Data provided Start Marker

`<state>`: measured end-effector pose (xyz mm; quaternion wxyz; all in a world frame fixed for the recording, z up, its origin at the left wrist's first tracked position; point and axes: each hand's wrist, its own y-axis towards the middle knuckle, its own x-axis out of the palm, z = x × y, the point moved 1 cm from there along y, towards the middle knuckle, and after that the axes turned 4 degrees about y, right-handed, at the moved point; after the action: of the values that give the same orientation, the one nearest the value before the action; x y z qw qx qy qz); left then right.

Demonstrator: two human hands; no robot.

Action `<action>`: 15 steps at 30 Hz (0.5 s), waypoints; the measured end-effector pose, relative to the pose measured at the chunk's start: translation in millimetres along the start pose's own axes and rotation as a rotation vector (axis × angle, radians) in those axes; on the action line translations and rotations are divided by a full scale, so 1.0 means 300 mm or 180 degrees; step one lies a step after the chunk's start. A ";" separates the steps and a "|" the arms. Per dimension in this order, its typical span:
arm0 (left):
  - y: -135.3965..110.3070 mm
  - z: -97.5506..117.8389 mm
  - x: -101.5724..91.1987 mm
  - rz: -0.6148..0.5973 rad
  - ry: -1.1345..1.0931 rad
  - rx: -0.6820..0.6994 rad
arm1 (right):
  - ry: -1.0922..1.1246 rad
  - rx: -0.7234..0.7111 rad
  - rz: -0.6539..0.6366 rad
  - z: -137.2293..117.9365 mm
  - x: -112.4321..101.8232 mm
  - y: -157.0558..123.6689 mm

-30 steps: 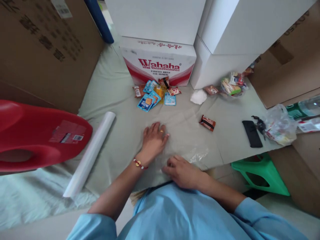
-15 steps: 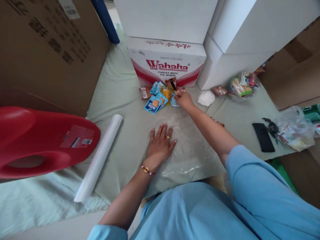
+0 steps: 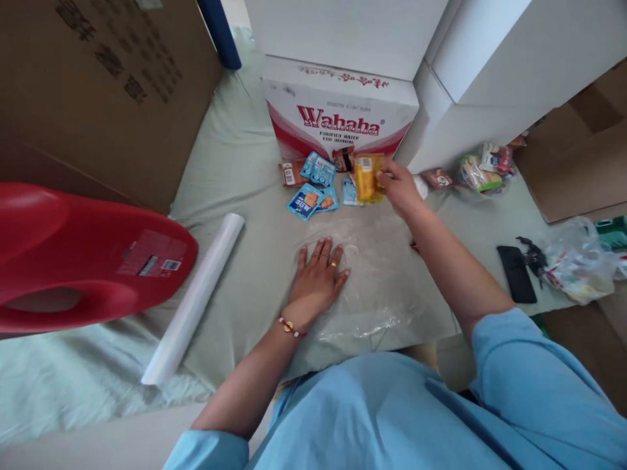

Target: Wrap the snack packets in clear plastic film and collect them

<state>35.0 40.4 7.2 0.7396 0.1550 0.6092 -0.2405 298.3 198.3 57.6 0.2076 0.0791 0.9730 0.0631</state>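
My left hand (image 3: 317, 275) lies flat, fingers spread, on the left part of a clear plastic sheet or bag (image 3: 375, 287). My right hand (image 3: 399, 186) pinches a yellow snack packet (image 3: 366, 177) by its right edge, in front of the Wahaha carton. Left of that packet lie several blue snack packets (image 3: 304, 201) and a reddish-brown packet (image 3: 292, 173). A dark brown packet (image 3: 343, 158) leans by the carton. One more blue packet (image 3: 349, 192) is partly hidden behind the yellow one.
The Wahaha carton (image 3: 340, 117) stands at the back. At left are a red jug (image 3: 93, 261), a white roll (image 3: 196, 300) and a large cardboard box (image 3: 112, 98). To the right are a bag of snacks (image 3: 482, 171), a black phone (image 3: 516, 274) and a clear plastic bag (image 3: 578, 261).
My right hand has taken hold of the yellow packet and lifted it from the pile, moving right. Some blue packets have shifted. My left hand stays on the plastic.
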 end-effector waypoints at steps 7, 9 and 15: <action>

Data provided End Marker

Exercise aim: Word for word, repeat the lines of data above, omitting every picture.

Task answer:
`<state>`: measured end-effector pose (xyz mm; quaternion wxyz; all in a world frame fixed for the recording, z up, its origin at the left wrist's first tracked position; point and axes: each hand's wrist, its own y-axis towards the middle knuckle, its own x-axis out of the palm, z = x × y, the point moved 1 cm from there along y, towards the middle knuckle, and after that the axes turned 4 degrees about y, right-handed, at the moved point; after the action: of the values that give the same orientation, the one nearest the value before the action; x y z qw qx qy qz); left then right.

Demonstrator: two human hands; no robot.

Action `<action>`: 15 steps at 30 Hz (0.5 s), waypoints; the measured end-effector pose, relative to the pose measured at the chunk's start: translation in millimetres along the start pose's own axes and rotation as a rotation vector (axis × angle, radians) in those axes; on the action line translations and rotations are divided by a full scale, so 1.0 means 300 mm or 180 degrees; step one lies a step after the chunk's start. A ";" separates the steps and a "|" the arms. Per dimension in this order, its typical span:
arm0 (left):
  - y: -135.3965..110.3070 mm
  - z: -97.5506..117.8389 mm
  - x: -101.5724..91.1987 mm
  - rz: -0.6148..0.5973 rad
  - ry: -1.1345..1.0931 rad
  - rx: -0.6820..0.6994 rad
arm1 (right):
  - ry: -1.0922..1.1246 rad
  - rx: -0.7234..0.7111 rad
  - rz: -0.6539..0.6366 rad
  - z: -137.2293..117.9365 mm
  - x: -112.4321..101.8232 mm
  - y: -157.0558..123.6689 mm

-30 steps: 
-15 steps: 
+0 steps: 

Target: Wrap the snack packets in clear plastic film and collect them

<state>35.0 40.4 7.2 0.7396 0.1550 0.6092 -0.2405 298.3 198.3 57.6 0.2076 0.0791 0.9730 0.0631</state>
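My left hand (image 3: 317, 275) lies flat, fingers spread, on the left part of a clear plastic sheet or bag (image 3: 375, 287). My right hand (image 3: 399, 186) pinches a yellow snack packet (image 3: 366, 177) by its right edge, in front of the Wahaha carton. Left of that packet lie several blue snack packets (image 3: 304, 201) and a reddish-brown packet (image 3: 292, 173). A dark brown packet (image 3: 343, 158) leans by the carton. One more blue packet (image 3: 349, 192) is partly hidden behind the yellow one.
The Wahaha carton (image 3: 340, 117) stands at the back. At left are a red jug (image 3: 93, 261), a white roll (image 3: 196, 300) and a large cardboard box (image 3: 112, 98). To the right are a bag of snacks (image 3: 482, 171), a black phone (image 3: 516, 274) and a clear plastic bag (image 3: 578, 261).
My right hand has taken hold of the yellow packet and lifted it from the pile, moving right. Some blue packets have shifted. My left hand stays on the plastic.
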 end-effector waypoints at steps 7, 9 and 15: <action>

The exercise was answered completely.